Skip to content

Improve parsing of frus-history index cross references #352

@joewiz

Description

@joewiz

In the frus-history index (see the source TEI), range-based cross references are encoded in a unique way, which hsg-shell's ODD isn't parsing the same way as our pre-TEI Publisher site, and seems to be causing server errors.

Here is a sample encoded cross reference:

<item>
    <term>Aandahl, Fredrick</term>, <ref target="#range(b_446-start,b_446-end)"
        >196–199</ref>, <ref target="#b_447">203</ref>, <ref target="#b_448"
        >206</ref>
</item>

The syntax used in the first of these two @target attributes is based on the TEI Guidelines' support for XPointer; I only use the range pointer scheme.

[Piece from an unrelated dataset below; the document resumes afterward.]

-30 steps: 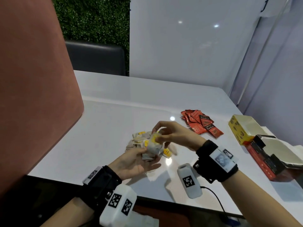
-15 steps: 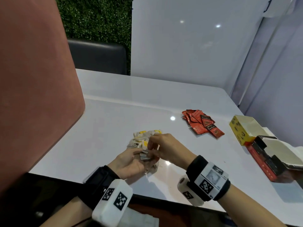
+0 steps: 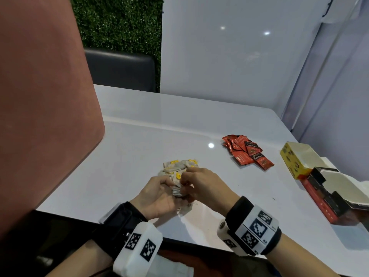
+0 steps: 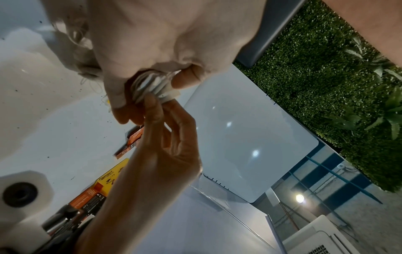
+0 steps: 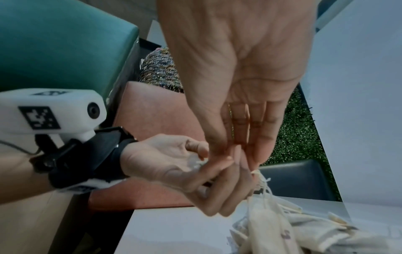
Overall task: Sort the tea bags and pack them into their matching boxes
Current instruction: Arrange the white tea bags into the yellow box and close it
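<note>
My left hand [image 3: 168, 184] grips a small stack of white tea bags [image 3: 177, 189] with yellow tags, held just above the table's near edge. In the left wrist view the stack [image 4: 152, 82] sits edge-on between the thumb and fingers. My right hand [image 3: 184, 177] pinches a bag at the top of that stack, and its fingers [image 4: 155, 110] touch the stack's end. More white bags [image 3: 179, 164] lie in a loose pile just beyond the hands. Red tea sachets [image 3: 246, 152] lie to the right. An open yellow box [image 3: 295, 158] and an open red box [image 3: 319, 198] stand at the far right.
The white table [image 3: 139, 140] runs back to a white wall panel. A large reddish chair back [image 3: 40, 116] stands close on the left, with a dark seat [image 3: 119, 70] behind the table. Strings trail from the bags [image 5: 282, 228] lying on the table.
My right hand carried a white tea bag down and toward me onto the stack in my left hand. Both hands now sit closer together and lower, nearer the table edge.
</note>
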A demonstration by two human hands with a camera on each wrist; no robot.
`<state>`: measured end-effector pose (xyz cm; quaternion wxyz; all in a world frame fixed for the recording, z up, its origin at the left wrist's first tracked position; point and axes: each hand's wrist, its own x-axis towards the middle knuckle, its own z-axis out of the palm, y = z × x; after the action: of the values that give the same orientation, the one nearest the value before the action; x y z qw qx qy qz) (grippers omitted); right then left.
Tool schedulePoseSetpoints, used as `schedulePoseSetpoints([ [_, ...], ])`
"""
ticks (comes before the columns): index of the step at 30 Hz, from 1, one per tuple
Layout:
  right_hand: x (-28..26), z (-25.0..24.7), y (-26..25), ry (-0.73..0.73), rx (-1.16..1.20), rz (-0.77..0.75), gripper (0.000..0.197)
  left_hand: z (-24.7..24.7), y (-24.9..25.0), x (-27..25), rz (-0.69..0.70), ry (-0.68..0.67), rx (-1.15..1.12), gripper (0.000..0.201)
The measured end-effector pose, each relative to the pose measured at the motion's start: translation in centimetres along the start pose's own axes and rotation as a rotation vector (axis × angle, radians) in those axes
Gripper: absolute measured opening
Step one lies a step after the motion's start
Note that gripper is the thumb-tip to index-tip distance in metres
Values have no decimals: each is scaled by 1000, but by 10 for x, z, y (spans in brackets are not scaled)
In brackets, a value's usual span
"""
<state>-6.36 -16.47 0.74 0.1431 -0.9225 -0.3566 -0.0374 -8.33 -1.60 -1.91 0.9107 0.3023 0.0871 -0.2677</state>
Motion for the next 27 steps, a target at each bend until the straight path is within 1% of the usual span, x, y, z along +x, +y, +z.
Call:
schedulePoseSetpoints([
  [5, 1, 0, -1, 1, -14, -28, 14, -1, 0, -3, -14, -49, 21, 37],
  [8, -1, -1, 1, 54, 20, -48, 13, 1, 1, -5, -34, -94, 18, 37],
  [10, -3, -1, 0, 74, 37, -70, 12, 0, 2, -5, -38, -90, 27, 38],
  [14, -5, 2, 2, 28, 51, -126, 12, -4, 2, -2, -23, -34, 106, 26],
  [16, -3, -1, 10, 78, 157, -112, 11, -3, 5, -4, -40, -7, 99, 23],
  [18, -2, -3, 23, 164, 335, 3, 12, -2, 17, -8, -75, 13, 89, 22],
  [19, -1, -3, 30, 173, 416, 73, 16, 0, 24, -10, -93, 13, 83, 23],
  [20, -1, -2, 37, 130, 479, 140, 23, 3, 31, -12, -104, 10, 84, 31],
  [21, -2, 0, 41, 55, 530, 188, 32, 7, 38, -14, -115, 5, 98, 41],
  [22, -3, 4, 44, -14, 583, 217, 41, 12, 45, -17, -125, -7, 134, 46],
  [23, -3, 8, 45, -56, 646, 230, 48, 20, 52, -20, -141, -28, 175, 45],
  [25, -4, 15, 38, -75, 823, 246, 56, 35, 62, -26, -173, -97, 257, 42],
  [27, -4, 19, 29, -84, 1078, 254, 58, 47, 71, -30, -180, -128, 290, 44],
])
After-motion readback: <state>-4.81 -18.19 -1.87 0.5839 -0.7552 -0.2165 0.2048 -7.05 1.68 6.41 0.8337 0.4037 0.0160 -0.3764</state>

Specifically, the cross reference points to the range between two <anchor> elements with @xml:id elements in the body of the book:

  1. Line 11548
    <anchor xml:id="b_446-start" corresp="#b_446-end"/>
  2. Line 11711
    <anchor xml:id="b_446-end" corresp="#b_446-start"/>

My original handling for this, on our pre-TEI Publisher-based website, was to examine where the targets were located, and replace the book's original "196–199, 203, 206" with a web-relevant description of the target section, e.g., "Ch. 8 paras 34–39, Ch. 8 para 47, Ch. 8 para 52".

The Internet Archive contains a snapshot of the old rendering of the page.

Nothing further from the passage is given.